Hagari specifically identified Al-Shifa Hospital, the largest in Gaza, as one from which Hamas militants were operating.
“Terrorists move freely” in Shifa and other hospitals, he said.
Hagari said Hamas had relied on hospitals to maintain its war effort, charging that the group had used hospitals “as command and control centers and hideouts.”

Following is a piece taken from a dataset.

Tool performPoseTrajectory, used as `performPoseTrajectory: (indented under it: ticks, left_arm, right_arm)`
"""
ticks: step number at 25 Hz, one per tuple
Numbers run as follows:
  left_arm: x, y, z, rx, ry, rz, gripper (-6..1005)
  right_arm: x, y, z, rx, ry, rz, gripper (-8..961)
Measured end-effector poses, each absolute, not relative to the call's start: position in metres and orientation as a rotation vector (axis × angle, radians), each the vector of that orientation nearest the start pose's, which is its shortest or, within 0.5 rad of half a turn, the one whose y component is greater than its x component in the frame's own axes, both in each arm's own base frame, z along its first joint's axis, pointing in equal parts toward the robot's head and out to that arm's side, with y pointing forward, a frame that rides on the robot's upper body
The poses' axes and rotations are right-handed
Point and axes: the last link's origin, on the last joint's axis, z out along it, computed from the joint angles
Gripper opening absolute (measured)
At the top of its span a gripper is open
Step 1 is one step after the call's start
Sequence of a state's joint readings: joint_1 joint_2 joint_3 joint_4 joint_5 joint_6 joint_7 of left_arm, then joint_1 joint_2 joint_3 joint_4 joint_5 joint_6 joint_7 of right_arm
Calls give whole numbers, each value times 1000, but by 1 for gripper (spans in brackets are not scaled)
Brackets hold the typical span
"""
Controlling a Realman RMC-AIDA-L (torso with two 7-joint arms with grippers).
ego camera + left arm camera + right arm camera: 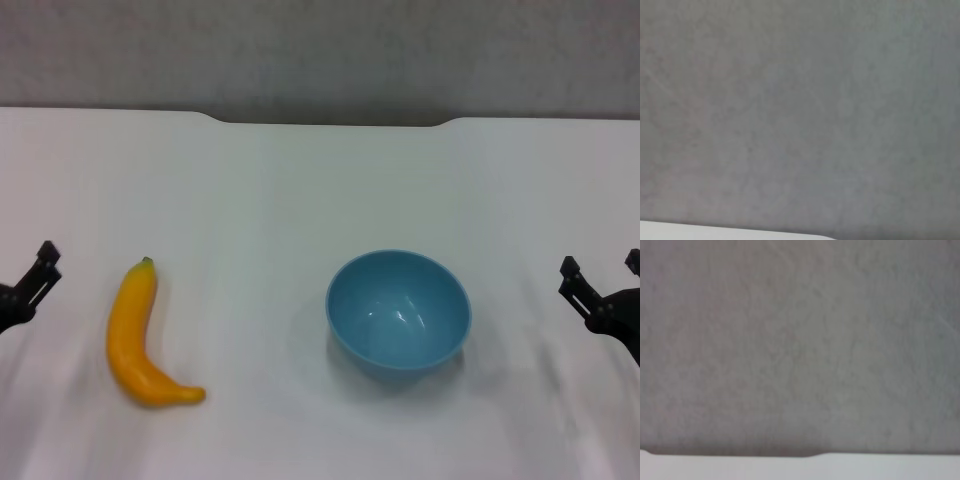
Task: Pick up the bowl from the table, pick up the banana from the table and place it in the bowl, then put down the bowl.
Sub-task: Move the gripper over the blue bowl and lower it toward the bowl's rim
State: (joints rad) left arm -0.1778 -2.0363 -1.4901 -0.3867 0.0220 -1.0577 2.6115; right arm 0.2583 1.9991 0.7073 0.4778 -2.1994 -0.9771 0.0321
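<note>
The light-blue bowl point(398, 312) stands upright and empty on the white table point(300, 180), right of centre. The yellow-orange banana point(140, 338) lies flat on the table at the left, its dark stem tip pointing away from me. My left gripper point(30, 280) is at the left edge of the head view, low over the table, left of the banana and apart from it. My right gripper point(602, 262) is at the right edge, open and empty, right of the bowl and apart from it. Neither wrist view shows the bowl or the banana.
The table's far edge has a shallow cut-out point(335, 122) with a grey wall behind it. The wrist views show that grey wall and a thin strip of table edge point(715, 232) point(865, 467).
</note>
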Motion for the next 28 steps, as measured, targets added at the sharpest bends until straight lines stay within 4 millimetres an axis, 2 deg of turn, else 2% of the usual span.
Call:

The spokesman said some entrances to the sprawling network of tunnels Hamas has built under Gaza could also be found inside hospitals, calling it a “cynical” use of medical facilities to shield their operations.
“There is fuel in hospitals and Hamas is using it for its terror infrastructure,” he added.
A senior member of the Hamas political bureau, Izzat Al-Rishq, swiftly fired back at the allegations from the Israeli army, calling them unfounded.
“There’s no basis in truth in what the spokesman of the enemy army stated,” Al-Rishq said, accusing Israel of making up the allegations to “pave the way for a new massacre to be committed against our people.”
Earlier the commissioner general for the UN agency for Palestinian refugees or UNRWA, Philippe Lazzarini, denied that any aid was being diverted.
“We have solid monitoring mechanisms ... UNRWA does not and will not divert any humanitarian aid into the wrong hands,” Lazzarini said.
Israel’s withdrawal from Gaza left a vacuum that Hamas quickly filled. The group won Palestinian parliamentary elections in 2006, and the following year violently seized control of Gaza from the Palestinian Authority.
Israel imposed a blockade, limiting movement in and out of Gaza in hopes of weakening Hamas. It waged a series of wars and smaller battles with Hamas — a policy known as “mowing the lawn” that was meant to keep the group in check.